Lavoro: Cgil, basta attacchi al sindacato. Discutiamone

(ASCA) - Roma, 20 set 2014 - Ancora una dura presa di posizione della Cgil contro le ipotesi di riforma del mercato del lavoro contenute nel Jobs act del governo Renzi. Su Twitter, con un hastag #fattinonideologia, il sindacato di Corso d'Italia scrive: ''Da sempre ci battiamo per estendere diritti e tutele. Renzi vuole fare lo stesso?''. Per questo, sottolinea ancora la Cgil in un altro Tweet, ''basta insulti al sindacato: guardiamoci negli occhi e discutiamone''.

Secondo il sindacato guidato da Susanna Camusso ''la regola piu' semplice e' garantire la dignita' di chi lavora''. Il contratto a tutele crescenti va bane ma solo se ''se si cancellano i tanti contratti che producono precarieta'''.

In particolare, sui propositi di riforma dell'articolo 18 la Cgil di non volere ''che chi lavora possa essere licenziato senza una ragione'', ''mandare tutti in serie B non e' estendere i diritti e le tutele'', recita un altro ''Tweet''. ''Stesso lavoro, stessa retribuzione.

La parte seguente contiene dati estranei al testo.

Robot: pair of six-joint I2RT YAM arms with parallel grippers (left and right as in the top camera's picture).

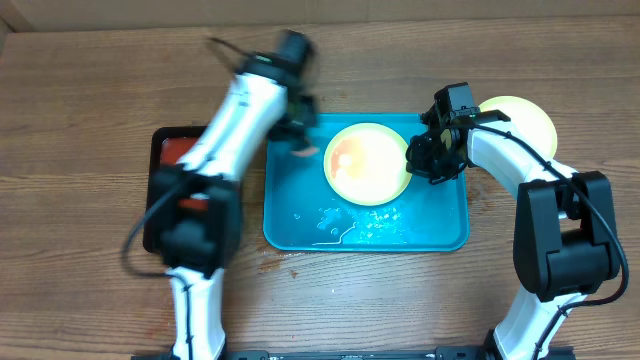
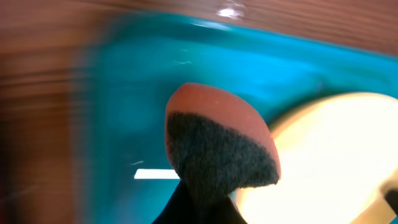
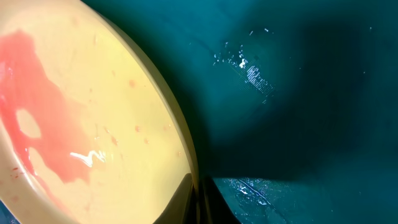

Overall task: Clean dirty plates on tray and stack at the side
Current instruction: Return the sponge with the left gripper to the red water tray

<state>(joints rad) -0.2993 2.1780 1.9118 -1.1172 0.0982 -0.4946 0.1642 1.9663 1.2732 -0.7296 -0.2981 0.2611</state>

No al demansionamento'', dice ancora la Cgil.

Stamane il presidente del Pd, Matteo Orfini, espressione della sinistra del partito, e' intervenuto in difesa del premier e segretario Matteo Renzi: ''Trovo incomprensibile - ha detto in un'intervista al Corriere della Sera - che il sindacato scioperi preventivamente.

C'e' una discussione difficile in corso, suggerirei di aspettare l'esito''. Renzi come la Thatcher?, gli ha chiesto il Corsera. ''Alcuni giudizi della Camusso su Governo e Pd sono ingenerosi'', ha risposto Orfini. Andra' in piazza con la Cgil? ''Guardero' la manifestazione in Tv: trovo curioso convocarla contro una legge che ancora non c'e'. E' legittimo che il sindacato manifesti, ma sarebbe piu' credibile farlo di fronte a una misura meglio definita''.

Secondo Orfini ''la politica in questi vent'anni, sinistra compresa, ha la responsabilita' di aver precarizzato la vita di milioni di giovani. Il sindacato, quello di essersi voltato dall'altra parte. Ma per risolvere il problema servono partiti rinnovati e sindacati rinnovati, per questo spero si cominci subito a discutere della legge sulla rappresentanza''.

''Io non sono d'accordo - ha proseguito il presidente del Pd - a cambiare ulteriormente l'articolo 18, ma non possiamo discutere solo di questo. Per ora nella delega si parla di tutele progressive, non c'e' nulla di esplicito riguardo all'abolizione e Poletti ha ribadito che il reintegro in caso di discriminazione non si tocca. Il punto e' affrontare il complesso di diritti e di tutele che ancora non e' coperto dallo Statuto. Se le soluzioni indicate saranno raccolte, come spero, discutere delle modalita' di licenziamento diventera' piu' semplice''.